Exercise brief: In the data below, find each line containing the string "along" and return it.

Material provided:
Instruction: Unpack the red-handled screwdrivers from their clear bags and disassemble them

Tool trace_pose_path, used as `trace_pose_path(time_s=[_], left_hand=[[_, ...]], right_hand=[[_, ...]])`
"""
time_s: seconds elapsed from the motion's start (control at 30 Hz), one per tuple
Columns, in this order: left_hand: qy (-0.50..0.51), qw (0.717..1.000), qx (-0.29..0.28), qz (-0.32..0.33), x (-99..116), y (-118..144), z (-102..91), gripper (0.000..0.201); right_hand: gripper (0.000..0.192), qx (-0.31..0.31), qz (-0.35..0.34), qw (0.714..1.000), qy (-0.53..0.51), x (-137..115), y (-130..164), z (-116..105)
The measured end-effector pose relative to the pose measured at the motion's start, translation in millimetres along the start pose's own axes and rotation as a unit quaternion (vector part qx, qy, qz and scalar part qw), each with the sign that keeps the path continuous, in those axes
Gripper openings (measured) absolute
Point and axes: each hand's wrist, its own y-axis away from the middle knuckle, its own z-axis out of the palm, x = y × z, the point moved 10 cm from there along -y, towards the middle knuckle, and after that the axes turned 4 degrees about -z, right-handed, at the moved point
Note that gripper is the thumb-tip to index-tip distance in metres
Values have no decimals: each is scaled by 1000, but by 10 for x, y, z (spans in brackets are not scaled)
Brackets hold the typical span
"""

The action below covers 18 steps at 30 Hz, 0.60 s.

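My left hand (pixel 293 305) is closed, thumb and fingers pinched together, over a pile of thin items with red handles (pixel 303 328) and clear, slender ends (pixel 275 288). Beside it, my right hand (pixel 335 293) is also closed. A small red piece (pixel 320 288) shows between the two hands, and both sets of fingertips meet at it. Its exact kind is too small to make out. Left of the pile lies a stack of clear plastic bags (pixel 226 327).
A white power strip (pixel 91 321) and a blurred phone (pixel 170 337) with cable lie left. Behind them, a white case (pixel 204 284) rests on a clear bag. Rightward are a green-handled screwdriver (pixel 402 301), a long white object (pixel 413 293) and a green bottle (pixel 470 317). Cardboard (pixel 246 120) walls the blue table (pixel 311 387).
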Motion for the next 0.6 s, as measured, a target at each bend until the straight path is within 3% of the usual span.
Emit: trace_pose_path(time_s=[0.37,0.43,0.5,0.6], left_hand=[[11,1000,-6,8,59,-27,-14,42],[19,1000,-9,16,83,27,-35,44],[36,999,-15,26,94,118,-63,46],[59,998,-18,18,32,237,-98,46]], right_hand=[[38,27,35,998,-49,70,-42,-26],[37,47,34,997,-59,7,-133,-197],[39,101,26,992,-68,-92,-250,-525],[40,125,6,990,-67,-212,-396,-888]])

Result:
The measured end-effector pose relative to the pose measured at the motion's start, translation in millimetres along the start pose's own axes and rotation as a unit quaternion (vector part qx, qy, qz and scalar part qw), each with the sign that keeps the path continuous, in those axes
Point and axes: each hand's wrist, its own y-axis away from the middle knuckle, its own z-axis out of the palm, x = y × z, the point moved 10 cm from there along -y, towards the middle knuckle, and after that the axes turned 4 degrees about -z, right-handed, at the moved point

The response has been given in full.